There are more Wear OS apps available than tiles, including dozens of different fitness and wellness apps like Adidas, Calm, Nike, and Strava. There are also ovulation and period tracker apps, which is fortunate since the feature isn’t built into the watch natively. For music, you can control Podcast Republic, Shazam, Spotify, and YouTube Music from the watch. Outside of entertainment and fitness, you can add productivity apps like compasses, calculators, Google Keep, and Google Translate. Disappointingly, Google Authenticator isn't available on Wear OS, which I can see being quite handy. There are a few authenticators and password managers for Wear OS, but they’re from seemingly unknown developers and I wouldn’t trust their security.

Razer X Fossil Gen 6 Smartwatch

Then there’s the issue of actually finding apps to download. You can look through the watch itself, though this is obviously unwieldy on such a small screen. You can use the Google Play app store on the web through your computer. Or, if you have an Android phone, you can use the app store on that. If you’re using an iPhone, well, you still have the watch and the web.

Between watch faces, tiles, and apps, it’s very clear that the more powerful the feature you want to use on the watch, the deeper you need to dig to find it. Time and simple information? They can be right on the watch face. Detailed biometrics? They’re on tiles. A calculator, voice recorder, or translation services? They’re buried in apps, and you might need to pay a few dollars for a third-party app that does the job, since Google doesn't offer quite as many options as Apple.

Razer X Fossil Gen 6 Smartwatch

Speaking of fitness, the Gen 6 is equipped almost as well as the Apple Watch Series 7 in terms of health monitoring. It has heart rate, blood oxygen (SpO2), and sleep tracking features, along with the standard step counting and workout functions, all of which worked fine in testing.

That said, the watch doesn't have an electrocardiogram (ECG) function, and doesn’t watch out for irregular heart rhythm like the Apple Watch does.
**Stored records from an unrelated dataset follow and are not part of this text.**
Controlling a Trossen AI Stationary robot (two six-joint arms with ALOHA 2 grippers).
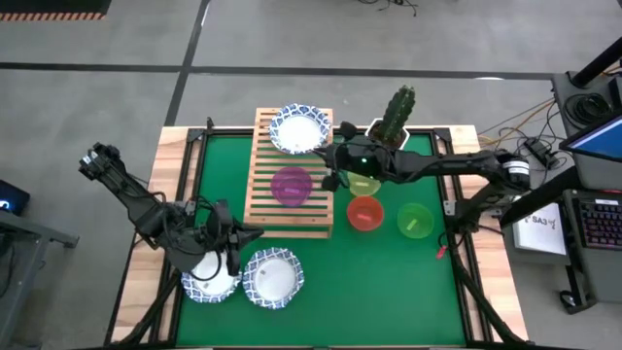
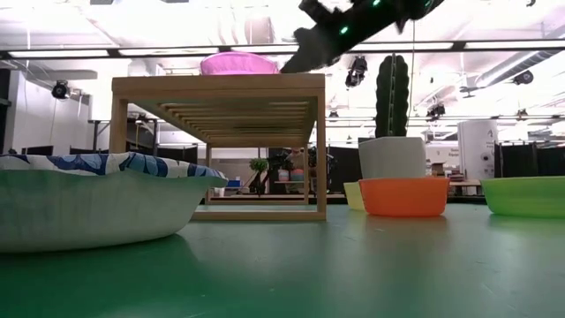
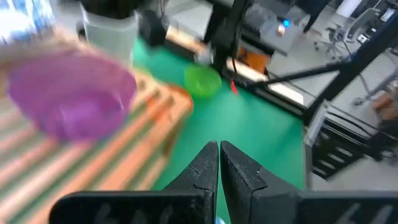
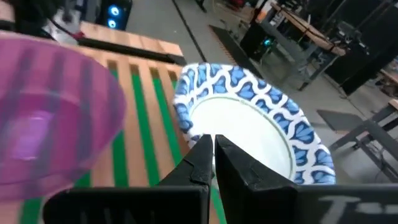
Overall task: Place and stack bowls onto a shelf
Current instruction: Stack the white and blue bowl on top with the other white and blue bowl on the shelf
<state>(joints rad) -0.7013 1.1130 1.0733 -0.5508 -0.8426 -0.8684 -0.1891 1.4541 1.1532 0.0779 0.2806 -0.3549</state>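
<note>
Over the shelf's [image 1: 292,175] right edge, my right gripper [image 1: 331,181] hung with fingers pressed together, empty, beside the purple bowl [image 1: 292,186]. Near the table's [image 1: 389,282] front-left corner, my left gripper [image 1: 233,255] sat closed between two patterned bowls [image 1: 273,278], green mat open to their right.

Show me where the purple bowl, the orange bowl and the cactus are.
purple bowl [image 1: 292,186], high view, the middle of its inside.
orange bowl [image 2: 404,196], low view, the middle of its side wall.
cactus [image 2: 392,96], low view, the middle of its green stem.
</note>
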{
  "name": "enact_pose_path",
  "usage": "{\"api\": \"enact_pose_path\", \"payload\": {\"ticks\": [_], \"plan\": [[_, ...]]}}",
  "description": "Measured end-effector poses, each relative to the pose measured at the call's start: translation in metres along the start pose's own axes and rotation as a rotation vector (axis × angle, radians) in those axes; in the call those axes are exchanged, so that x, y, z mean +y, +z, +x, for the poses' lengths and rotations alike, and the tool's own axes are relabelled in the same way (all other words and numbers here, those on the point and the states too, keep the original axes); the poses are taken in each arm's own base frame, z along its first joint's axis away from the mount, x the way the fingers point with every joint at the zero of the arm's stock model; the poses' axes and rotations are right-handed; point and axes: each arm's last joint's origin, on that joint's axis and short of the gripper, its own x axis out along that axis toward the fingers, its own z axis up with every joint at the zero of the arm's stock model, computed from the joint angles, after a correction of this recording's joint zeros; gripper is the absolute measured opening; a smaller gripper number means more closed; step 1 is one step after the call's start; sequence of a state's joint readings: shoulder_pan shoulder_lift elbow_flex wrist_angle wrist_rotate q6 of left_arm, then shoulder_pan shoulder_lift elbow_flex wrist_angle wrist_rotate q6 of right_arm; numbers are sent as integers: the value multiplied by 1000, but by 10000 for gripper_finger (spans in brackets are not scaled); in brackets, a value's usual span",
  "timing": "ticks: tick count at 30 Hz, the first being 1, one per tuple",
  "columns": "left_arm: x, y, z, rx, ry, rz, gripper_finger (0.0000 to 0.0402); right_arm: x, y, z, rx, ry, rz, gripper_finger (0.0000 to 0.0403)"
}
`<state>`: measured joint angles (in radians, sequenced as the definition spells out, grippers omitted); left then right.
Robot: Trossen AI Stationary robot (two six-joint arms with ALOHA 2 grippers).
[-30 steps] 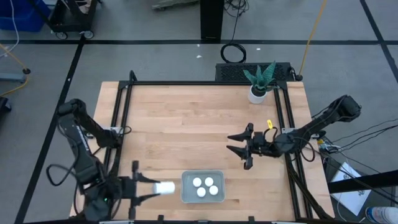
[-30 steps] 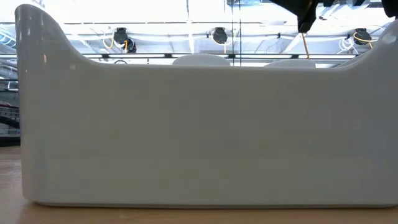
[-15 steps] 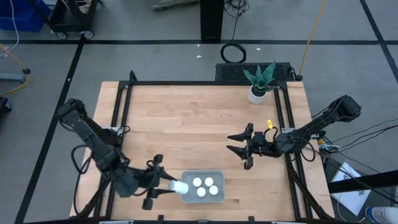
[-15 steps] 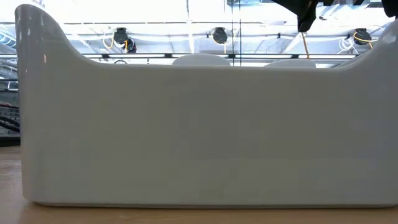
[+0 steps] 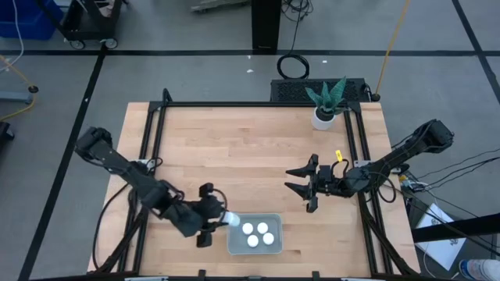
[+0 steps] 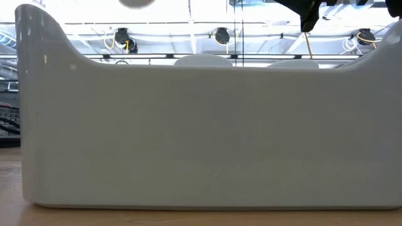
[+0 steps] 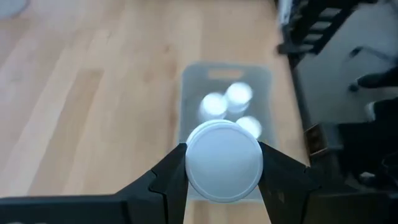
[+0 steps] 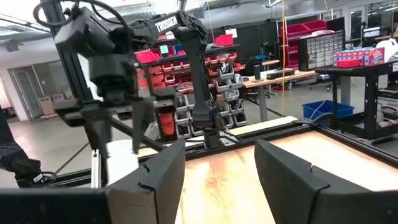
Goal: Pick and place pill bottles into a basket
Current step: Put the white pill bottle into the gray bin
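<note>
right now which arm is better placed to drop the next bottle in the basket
Left. Its hand is shut on a pill bottle at the basket edge; the right hand hangs open and empty, far off.

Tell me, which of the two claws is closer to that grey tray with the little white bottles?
Left. The left gripper holds a pill bottle at the basket edge; the right gripper hangs open, well away.
</note>
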<state>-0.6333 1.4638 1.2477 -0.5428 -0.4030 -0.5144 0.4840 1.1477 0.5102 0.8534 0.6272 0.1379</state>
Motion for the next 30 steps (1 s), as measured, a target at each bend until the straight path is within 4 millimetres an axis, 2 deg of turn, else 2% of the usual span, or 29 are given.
{"api": "enact_pose_path", "payload": {"ticks": [8, 24, 30], "plan": [[2, -5, 41, 125, -70, -19, 166, 0, -1, 0, 5, -4, -4, 187], [-14, -3, 92, 358, -72, -1, 166, -1, -2, 0, 16, -7, -12, 187], [-20, -14, 109, 413, -72, 3, 168, -1, -2, 0, 16, -7, -12, 187]]}}
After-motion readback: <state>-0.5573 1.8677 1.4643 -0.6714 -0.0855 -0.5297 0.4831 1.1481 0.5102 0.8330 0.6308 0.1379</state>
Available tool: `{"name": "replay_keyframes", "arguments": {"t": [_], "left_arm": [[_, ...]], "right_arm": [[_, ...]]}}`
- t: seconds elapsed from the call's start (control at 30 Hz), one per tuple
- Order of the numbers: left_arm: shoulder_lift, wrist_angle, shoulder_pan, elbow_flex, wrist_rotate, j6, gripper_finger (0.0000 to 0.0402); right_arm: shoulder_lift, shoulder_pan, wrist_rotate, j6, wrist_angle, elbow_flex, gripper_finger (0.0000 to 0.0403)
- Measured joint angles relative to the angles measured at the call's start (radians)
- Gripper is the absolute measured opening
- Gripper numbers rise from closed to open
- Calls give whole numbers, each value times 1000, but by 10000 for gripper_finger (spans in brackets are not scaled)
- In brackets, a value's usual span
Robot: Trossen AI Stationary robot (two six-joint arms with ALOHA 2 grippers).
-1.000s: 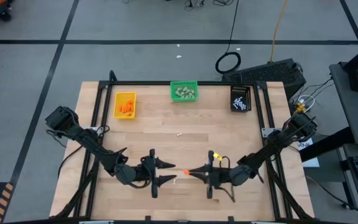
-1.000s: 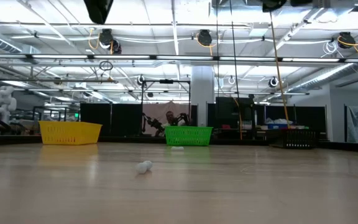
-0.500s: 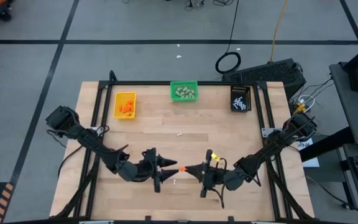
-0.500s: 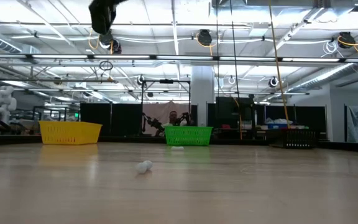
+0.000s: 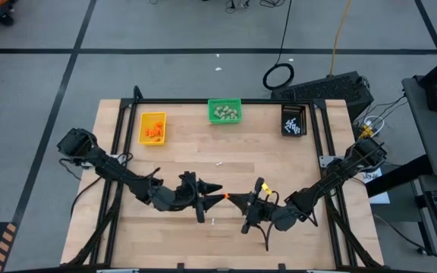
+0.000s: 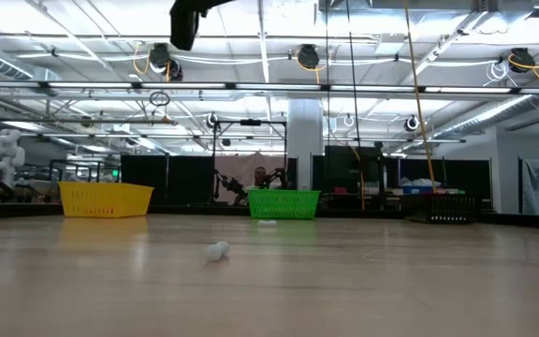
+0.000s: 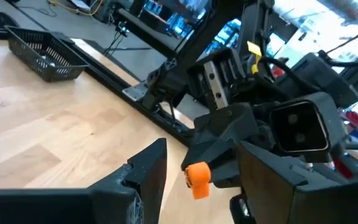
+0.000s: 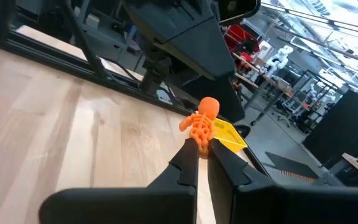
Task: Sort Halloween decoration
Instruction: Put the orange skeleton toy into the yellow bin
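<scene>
The right claw (image 5: 231, 199) is closed on a small orange skeleton figure (image 5: 224, 197), held above the near half of the counter (image 5: 279, 163), well apart from the yellow bin (image 5: 152, 127). In the high view the left claw (image 5: 215, 189) has advanced over the last second from a position beside the figure to one where its parted fingers flank it; this indicates a hand-over in progress, after which the left arm would likely carry the figure to the yellow bin, which already holds orange pieces. The low view shows a pale lump (image 6: 216, 250) lying on the counter nearer than the green bin (image 6: 284, 202); it remains unsorted. The left wrist view shows the figure (image 7: 197, 178) between the left fingers (image 7: 145, 171), not yet gripped. The right wrist view confirms the figure (image 8: 202, 126) pinched at the right fingertips (image 8: 188, 163).
</scene>
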Motion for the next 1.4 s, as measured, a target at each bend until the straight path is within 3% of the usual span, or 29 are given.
{"name": "replay_keyframes", "arguments": {"t": [0.3, 1.27, 1.4], "left_arm": [[0, -73, 7, 11, -11, 0, 193], [14, -97, 64, 12, 26, -27, 193], [14, -97, 64, 12, 26, -27, 176]], "right_arm": [[0, -27, 52, 7, -9, 0, 2], [0, -53, 47, 12, -43, -1, 2], [0, -54, 50, 28, -43, -1, 2]]}}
And Google’s purchase of Fitbit hasn’t resulted in smooth integration with Wear OS yet, so if you’re transitioning from a Fitbit device, you won’t be able to carry over your progress or use the Fitbit app with the watch. It also doesn’t have a bioelectric impedance analysis (BIA) sensor for measuring body composition, like the Galaxy Watch4 has.

A Fine Fossil Watch With Some Razer Edge

If you don’t mind wrestling a bit with Wear OS, the Fossil Gen 6 is a fine choice for Android users, though the Samsung Galaxy Watch4 is our Editors' Choice for its lower price, longer battery life, more rugged design, and easier-to-use Samsung One UI interface. The Apple Watch Series 7 remains our top pick overall, thanks to a more intuitive interface and the best selection of third-party smartwatch apps. As for the Razer collaboration here, it basically adds up to a bright green silicone band and a few exclusive watch faces. I like the green band, but this version isn’t better than any other Fossil model unless you’re a dedicated Razer fan.